Худя молчал, разминая мне сустав. Потом вышел в ванную и вернулся с бинтом. Кровь из рассеченной брови уже была у него на подбородке, но он не обращал на это внимания, а стал забинтовывать мне руку.

– Так кто такая Окка? – спросила я снова. И свободной рукой почти машинально вытерла кровь с его лица.

– Этого я не могу тебе сказать, – произнес он. – Ложись спать. Я не могу выпустить тебя одну на улицу ночью. Там же преступники гуляют. – Короткая усмешка тронула его губы. Кажется, первая усмешка за весь этот вечер.

– Да не выдам я твоих подростков! – сказала я презрительно. – Еще не хватало, чтобы в угро узнали, что меня изнасиловали!

– Я тоже так думал. Но на всякий случай сказал им, чтобы они ушли из города. Все. – Он ловко завязал бинт бантиком и заправил под бинт концы. – Эта повязка будет напоминать тебе обо мне пару дней. Но одной рукой ты уже не взломаешь дверь, а ключ у меня в кармане. Так что давай спать.

С этими словами он снова лег на пол, на шкуры, растянулся во весь рост и закрыл глаза.

Я беспомощно и нелепо торчала посреди комнаты. Действительно, одной рукой мне не взломать дверь, да и незачем мне спешить в гостиницу «Север», где уйма армейского и милицейского начальства. Вид у меня сейчас уж точно как после изнасилования!

Потоптавшись на одном месте, я вздохнула, выключила свет и стала раздеваться. Хотя в комнате был полный мрак, сказала Худе:

– Отвернись…

В темноте я слышала, как он повернулся на бок.

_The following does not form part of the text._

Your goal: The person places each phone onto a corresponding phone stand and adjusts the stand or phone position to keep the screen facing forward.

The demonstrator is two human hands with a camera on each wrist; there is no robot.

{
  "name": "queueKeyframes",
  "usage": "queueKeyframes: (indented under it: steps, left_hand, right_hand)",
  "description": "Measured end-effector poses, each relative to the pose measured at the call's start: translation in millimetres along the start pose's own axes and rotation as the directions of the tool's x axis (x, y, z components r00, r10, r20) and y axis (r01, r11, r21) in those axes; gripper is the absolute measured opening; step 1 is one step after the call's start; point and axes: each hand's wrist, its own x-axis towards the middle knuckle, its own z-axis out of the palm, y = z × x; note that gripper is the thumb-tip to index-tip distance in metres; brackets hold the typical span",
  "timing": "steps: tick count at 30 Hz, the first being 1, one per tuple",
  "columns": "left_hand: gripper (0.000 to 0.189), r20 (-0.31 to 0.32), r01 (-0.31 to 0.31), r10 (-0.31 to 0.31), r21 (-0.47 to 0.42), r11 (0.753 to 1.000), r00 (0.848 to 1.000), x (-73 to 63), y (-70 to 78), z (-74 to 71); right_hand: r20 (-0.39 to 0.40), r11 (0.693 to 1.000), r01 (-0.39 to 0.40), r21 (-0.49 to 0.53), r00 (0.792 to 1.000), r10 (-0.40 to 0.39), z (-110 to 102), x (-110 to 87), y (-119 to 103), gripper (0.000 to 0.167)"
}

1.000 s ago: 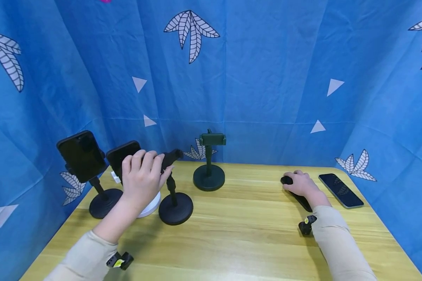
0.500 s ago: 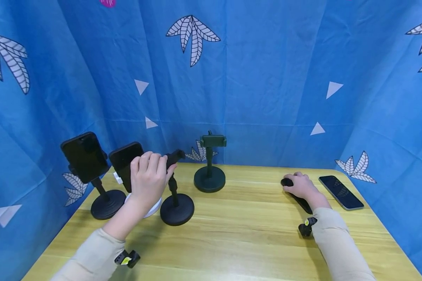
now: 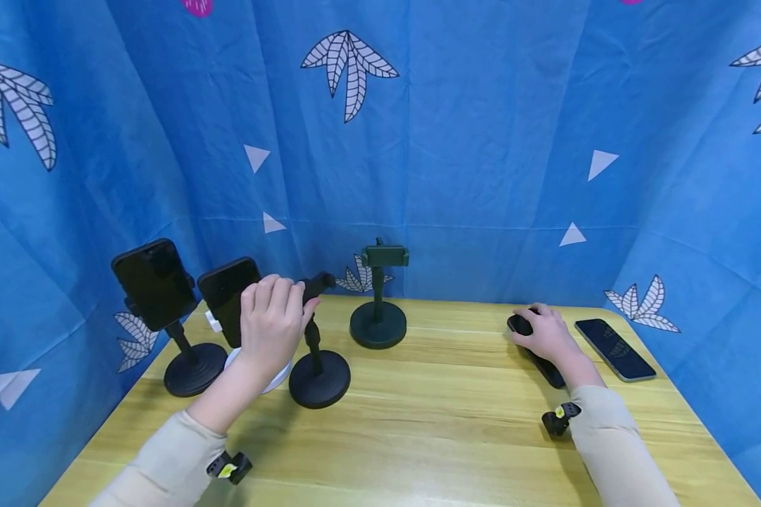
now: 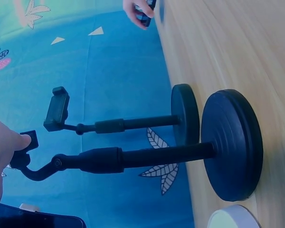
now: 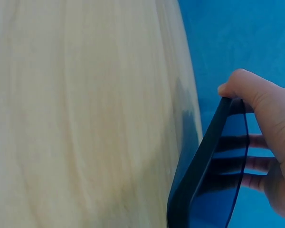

Я разделась и наугад шагнула к своему прежнему месту на полу, на шкурах. И конечно, споткнулась о Худино тело, наступила ему на спину и рухнула вниз. Его руки поймали меня, смягчили удар, но все же я здорово стукнулась плечом. Вот уж действительно мне не везло в эту ночь, черт возьми! Это идиотское падение было, наверно, последней каплей, переполнившей чашу моего терпения. Я села на полу, держась вывихнутой рукой за ушибленное плечо, и заскулила – опустошенно, жалобно и слезливо, как бессильный и слепой щенок.

Худя обнял меня и уложил на полу рядом с собой. Я даже не сопротивлялась. Я лежала на его руке, он прижимал меня к себе всю, от головы до ног, и моя грудь была у его груди, и мои слезы размазывались по его небритой щеке и по губам, которыми он тихо меня целовал.

– Спи. Пожалуйста, спи… – говорил он негромко.

И я даже не помню, когда я уснула и как.